Aqui encerro meu texto. Sobre as demais alterações que cometi, menos incisivas, tal como num prefácio de Cervantes, “deixo-as à sagacidade do leitor e ao seu bom ou mau julgamento”. Para uma tradução do soneto lacaniano em língua portuguesa, sob outra perspectiva tradutiva, mais amparada na métrica fixa e na disposição formal do soneto, remeto à realizada pelo também psicanalista e tradutor Paulo Sergio de Souza Jr., publicada em seu site Derivas Analíticas: https://www.revistaderivasanaliticas.com.br/index.php/hiatus. Caso seja uma opção para o leitor, há uma tradução em língua italiana mais próxima às minhas escolhas (embora eu não a tenha conhecido senão após realizar minha própria tradução do soneto); está no sucinto artigo (em italiano): http://www.psicoanalisiartesocieta.com/hiatus-irrationalis-poesia-j-lacan/
*Psicanalista membro FCL Rio de Janeiro
[1] Faço remissão ao interessante e recente artigo de G. Anthony Bruno (2021) sobre a recepção do conceito de Fichte na Alemanha pré-heideggeriana: Hiatus Irrationalis: Lask's Fateful Misreading of Fichte. In: European Journal of Philosophy, 1–19. https://doi.org/10.1111/ejop.12719
[2] Cf. Ingrid Porto de Figueiredo, A verdade e a interpretação poética na psicanálise lacaniana. In: Stylus: Revista de Psicanálise Rio de Janeiro, n. 37, pp. 67-79, dezembro de 2018; Christian Ingo Lenz Dunker, Instância da Letra no Inconsciente ou a Razão desde Freud: uma hipótese de leitura – São Paulo: Instituto Langage, 2019.

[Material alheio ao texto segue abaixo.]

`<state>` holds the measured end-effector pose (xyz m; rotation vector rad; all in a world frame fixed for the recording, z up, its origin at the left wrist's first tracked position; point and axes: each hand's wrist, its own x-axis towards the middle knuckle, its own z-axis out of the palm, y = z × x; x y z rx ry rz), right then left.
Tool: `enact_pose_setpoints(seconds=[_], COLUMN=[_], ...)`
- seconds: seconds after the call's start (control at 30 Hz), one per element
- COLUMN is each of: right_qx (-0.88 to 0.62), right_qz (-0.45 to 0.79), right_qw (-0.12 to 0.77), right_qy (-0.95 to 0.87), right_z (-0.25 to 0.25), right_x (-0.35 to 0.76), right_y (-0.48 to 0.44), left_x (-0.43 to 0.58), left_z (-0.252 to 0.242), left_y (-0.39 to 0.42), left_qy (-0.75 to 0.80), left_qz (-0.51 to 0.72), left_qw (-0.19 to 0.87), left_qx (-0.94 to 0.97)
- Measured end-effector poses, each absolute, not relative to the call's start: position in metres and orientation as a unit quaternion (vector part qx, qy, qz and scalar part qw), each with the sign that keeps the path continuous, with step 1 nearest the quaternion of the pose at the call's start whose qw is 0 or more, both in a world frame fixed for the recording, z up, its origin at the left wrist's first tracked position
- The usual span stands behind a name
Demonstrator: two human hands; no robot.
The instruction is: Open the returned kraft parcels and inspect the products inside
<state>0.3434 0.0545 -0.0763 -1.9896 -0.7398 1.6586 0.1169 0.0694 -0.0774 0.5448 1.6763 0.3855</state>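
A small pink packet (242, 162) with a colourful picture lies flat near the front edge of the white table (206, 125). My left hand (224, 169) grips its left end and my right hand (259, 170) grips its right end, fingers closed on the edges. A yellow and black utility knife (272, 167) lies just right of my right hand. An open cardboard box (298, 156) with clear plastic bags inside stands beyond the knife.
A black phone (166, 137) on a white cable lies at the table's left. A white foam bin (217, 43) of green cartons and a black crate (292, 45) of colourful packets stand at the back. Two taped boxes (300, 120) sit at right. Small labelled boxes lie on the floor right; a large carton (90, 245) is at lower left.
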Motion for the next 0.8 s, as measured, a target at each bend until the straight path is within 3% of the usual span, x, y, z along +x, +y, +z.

[3] A literalidade da letra não deve ser confundida com a literalidade semântica de um texto. Nas palavras de Berman, “traduzir não é buscar equivalências [semânticas].
[4] Atentemos ao fato de que esse pensamento sobre tradução abre uma ferida profunda na ideia de uma Verdade universal. Ora, a ideia de Verdade subjaz, maliciosa, no privilégio que se oferece, via de regra, a um texto original em relação à sua tradução. Não alinho-me a essa perspectiva; ressalto a primazia da traduzibilidade. Não se trata, com isso, de negar a possibilidade de uma verdade, ou de um saber, mas sim de situá-lo dentro de sua própria inteligibilidade, o que não é possível sem a experiência de uma alteridade. Isso é o que chamo de tradução, pura e simplesmente: a inauguração de um saber com efeito de verdade. Notadamente, nos termos em que coloco o conceito, não há tradução sem poesia, bem como não há tradução sem pensamento, e vice-versa.